JRA「海外逃亡」サリオスに課題は山積み!? 姉が示した「解決案」無効で八方塞がり……。ドバイで蘇る香港遠征「失敗」の苦い記憶

27日、JRAはドバイ国際競走(3月27日)に登録した日本馬58頭を発表した。
昨年の春秋グランプリを制したクロノジェネシスは第1希望にドバイシーマC(G1)、第2希望にドバイターフ(G1)、2月のサウジCに出走を予定しているチュウワウィザードはドバイワールドC(G1)に登録を行っている。また、グローリーヴェイズはドバイシーマCが第1希望だが、ドバイワールドCを第2希望にするという意外なエントリーもあった。
その中で、昨年のクラシックを沸かせた世代No.2の呼び声高いサリオス(牡4歳、美浦・堀宣行厩舎)はドバイターフの登録を行った。
昨年は皐月賞(G1)、日本ダービー(G1)ともにコントレイルの2着に敗れたサリオス。秋初戦は毎日王冠(G2)を快勝し、天皇賞・秋(G1)への参戦を熱望する声が多くのファンから上がった。しかし、2000mという距離が適性外ということから出走することはなかった。
その後はマイルCS(G1)に出走するも、初の馬券圏外となる5着。だが、敗れはしたものの、前残りの展開を後方から上がり最速の末脚で追い込み、負けてなお強しの内容だった。
1600~1800mが適性距離と考えられるサリオスにとって、1800mで行われるドバイターフは最適なレース選択と言えるだろう。同時期に国内で行われる大阪杯(G1)が2000mということも、海外遠征を候補に挙げる理由かもしれない。
昨秋は香港遠征も選択肢にあったサリオスだが、届いた招待は第1希望の香港マイル(G1)ではなく、第2希望の香港C(G1・芝2000m)だったという苦い経験もしている。結局は社会情勢も影響してマイルCSに向かうことになったが、これも国内残留と全く無関係ではないだろう。今回は無事に遠征できることを願いたい。
「サリオスには『鞍上調整』の課題があります。これまでのレースは半数以上が短期免許の外国人ジョッキーが乗っていますが、コロナ禍ということで来日に期待できない状況です。
毎日王冠はC.ルメール騎手で制していますが、同騎手が主戦を務めるグランアレグリアとサリオスは同じマイル路線。また、マイルCSはM.デムーロ騎手が手綱を取りましたが、消極的な騎乗だったことで心象が良くないかもしれません。ドバイ遠征となれば、世界のトップジョッキーが集まるので鞍上調整は楽だと思いますが、国内だと今後も難航しそうですね」(競馬記者)

この鞍上問題の解決策として期待されるのが距離延長である。半姉のサラキアは昨年のエリザベス女王杯(G1)、有馬記念(G1)で2着に好走しており、サリオスも2000m以上の距離に対応できるのではないかとも考えられる。

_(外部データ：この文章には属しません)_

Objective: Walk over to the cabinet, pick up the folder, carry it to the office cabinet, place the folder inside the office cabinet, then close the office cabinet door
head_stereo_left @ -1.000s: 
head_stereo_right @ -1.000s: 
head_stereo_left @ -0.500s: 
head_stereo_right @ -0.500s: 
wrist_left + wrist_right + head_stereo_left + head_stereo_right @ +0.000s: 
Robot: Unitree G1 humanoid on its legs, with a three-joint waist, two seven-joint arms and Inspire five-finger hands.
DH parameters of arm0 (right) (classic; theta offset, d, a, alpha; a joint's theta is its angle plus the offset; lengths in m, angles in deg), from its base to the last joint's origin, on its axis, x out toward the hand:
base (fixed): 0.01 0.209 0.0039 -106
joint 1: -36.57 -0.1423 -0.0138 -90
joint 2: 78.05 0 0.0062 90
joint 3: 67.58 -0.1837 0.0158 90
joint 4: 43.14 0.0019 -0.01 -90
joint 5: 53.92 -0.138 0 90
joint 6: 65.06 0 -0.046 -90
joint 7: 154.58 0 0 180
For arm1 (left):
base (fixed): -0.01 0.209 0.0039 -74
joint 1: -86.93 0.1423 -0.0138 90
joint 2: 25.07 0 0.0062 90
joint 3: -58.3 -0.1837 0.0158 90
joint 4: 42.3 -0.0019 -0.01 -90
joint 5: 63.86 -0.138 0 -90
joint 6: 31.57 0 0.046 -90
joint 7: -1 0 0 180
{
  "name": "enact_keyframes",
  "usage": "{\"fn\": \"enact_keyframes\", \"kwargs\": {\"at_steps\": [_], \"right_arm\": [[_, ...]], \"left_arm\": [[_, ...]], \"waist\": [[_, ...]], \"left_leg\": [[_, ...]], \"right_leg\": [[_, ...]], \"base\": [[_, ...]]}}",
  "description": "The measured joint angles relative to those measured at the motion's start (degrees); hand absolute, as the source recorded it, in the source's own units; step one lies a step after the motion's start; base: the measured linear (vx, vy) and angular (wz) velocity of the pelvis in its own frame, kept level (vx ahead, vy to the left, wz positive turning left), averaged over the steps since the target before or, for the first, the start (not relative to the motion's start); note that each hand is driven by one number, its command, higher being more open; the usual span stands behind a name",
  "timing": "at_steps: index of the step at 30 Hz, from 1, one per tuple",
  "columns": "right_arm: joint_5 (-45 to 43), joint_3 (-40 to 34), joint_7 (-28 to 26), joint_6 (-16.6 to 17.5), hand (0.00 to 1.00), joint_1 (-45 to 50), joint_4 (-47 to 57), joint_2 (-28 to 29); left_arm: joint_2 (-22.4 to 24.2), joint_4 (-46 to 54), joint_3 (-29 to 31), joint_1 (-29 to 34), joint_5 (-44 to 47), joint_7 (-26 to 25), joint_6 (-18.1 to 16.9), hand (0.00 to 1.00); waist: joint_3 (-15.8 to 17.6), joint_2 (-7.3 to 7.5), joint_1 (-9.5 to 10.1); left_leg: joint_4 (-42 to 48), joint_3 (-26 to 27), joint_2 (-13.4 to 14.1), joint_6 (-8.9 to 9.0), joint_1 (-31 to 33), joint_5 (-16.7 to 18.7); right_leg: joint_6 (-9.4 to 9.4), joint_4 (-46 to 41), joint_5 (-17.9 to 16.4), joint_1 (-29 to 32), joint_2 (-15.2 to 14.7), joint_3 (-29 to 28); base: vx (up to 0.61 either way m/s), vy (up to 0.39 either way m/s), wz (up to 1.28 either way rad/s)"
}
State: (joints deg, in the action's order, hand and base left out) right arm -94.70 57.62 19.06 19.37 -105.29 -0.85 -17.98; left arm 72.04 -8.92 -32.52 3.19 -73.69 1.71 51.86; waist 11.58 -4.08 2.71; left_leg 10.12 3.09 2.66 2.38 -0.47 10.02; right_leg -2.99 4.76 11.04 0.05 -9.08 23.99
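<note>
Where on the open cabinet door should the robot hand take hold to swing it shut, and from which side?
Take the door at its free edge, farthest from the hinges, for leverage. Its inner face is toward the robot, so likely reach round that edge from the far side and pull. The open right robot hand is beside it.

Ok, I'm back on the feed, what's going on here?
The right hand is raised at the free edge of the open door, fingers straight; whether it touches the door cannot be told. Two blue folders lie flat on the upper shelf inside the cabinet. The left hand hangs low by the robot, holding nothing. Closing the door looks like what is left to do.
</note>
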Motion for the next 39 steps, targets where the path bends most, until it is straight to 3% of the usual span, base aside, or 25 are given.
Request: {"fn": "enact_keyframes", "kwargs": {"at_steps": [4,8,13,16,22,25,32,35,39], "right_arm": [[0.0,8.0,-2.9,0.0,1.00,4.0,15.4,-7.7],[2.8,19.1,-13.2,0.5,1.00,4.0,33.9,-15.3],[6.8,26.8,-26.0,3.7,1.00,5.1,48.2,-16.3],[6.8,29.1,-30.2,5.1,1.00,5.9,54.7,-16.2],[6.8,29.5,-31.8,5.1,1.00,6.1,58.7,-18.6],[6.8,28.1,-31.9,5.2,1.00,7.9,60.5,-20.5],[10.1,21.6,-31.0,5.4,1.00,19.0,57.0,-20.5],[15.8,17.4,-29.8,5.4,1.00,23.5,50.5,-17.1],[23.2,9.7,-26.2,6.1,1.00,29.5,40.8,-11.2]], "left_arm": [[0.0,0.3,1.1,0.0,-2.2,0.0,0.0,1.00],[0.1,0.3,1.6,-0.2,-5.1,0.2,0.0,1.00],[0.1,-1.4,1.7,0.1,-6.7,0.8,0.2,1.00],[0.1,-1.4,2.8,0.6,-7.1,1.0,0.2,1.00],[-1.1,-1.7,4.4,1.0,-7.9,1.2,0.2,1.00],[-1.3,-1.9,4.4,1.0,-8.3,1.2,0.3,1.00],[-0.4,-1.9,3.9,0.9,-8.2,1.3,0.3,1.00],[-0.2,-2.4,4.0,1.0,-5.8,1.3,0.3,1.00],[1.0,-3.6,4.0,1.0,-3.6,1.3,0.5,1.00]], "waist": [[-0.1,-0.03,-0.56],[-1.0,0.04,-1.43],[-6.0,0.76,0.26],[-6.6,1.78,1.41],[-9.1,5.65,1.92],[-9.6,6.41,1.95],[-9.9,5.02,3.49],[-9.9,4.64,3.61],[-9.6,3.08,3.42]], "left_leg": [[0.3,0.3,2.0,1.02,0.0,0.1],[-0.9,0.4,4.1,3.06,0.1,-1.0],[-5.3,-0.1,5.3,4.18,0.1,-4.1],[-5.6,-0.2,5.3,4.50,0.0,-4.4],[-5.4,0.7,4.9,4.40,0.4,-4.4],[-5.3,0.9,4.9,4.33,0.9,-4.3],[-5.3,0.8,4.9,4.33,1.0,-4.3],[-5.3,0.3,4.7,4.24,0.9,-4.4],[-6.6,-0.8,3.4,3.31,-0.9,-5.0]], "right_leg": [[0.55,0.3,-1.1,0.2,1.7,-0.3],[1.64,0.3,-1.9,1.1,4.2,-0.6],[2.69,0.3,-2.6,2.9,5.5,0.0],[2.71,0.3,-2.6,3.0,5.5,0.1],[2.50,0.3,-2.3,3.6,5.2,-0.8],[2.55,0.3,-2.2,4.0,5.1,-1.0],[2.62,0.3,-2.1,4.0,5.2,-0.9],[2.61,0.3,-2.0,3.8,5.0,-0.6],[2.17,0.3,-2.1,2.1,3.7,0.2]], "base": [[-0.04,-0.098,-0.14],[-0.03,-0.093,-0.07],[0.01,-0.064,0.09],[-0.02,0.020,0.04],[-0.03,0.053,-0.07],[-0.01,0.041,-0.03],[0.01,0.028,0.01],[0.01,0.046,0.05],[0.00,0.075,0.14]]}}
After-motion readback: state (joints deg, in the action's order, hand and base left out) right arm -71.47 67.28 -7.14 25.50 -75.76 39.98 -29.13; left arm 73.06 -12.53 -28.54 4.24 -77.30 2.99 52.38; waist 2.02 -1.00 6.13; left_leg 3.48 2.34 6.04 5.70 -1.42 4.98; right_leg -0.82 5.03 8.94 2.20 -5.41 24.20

フィエールマンが引退したため、ルメール騎手は中長距離路線のお手馬不在となった。その枠にサリオスが入れば、鞍上問題は無事解決となるはずだった……。
しかし、菊花賞(G1)で2着に入ったアリストテレスがルメール騎手とのコンビでAJCC(G1)を快勝。こちらが中長距離路線の最有力パートナーに急浮上した。
ことごとくルメール騎手と縁のないサリオス。今後のローテーションと鞍上に注目したい。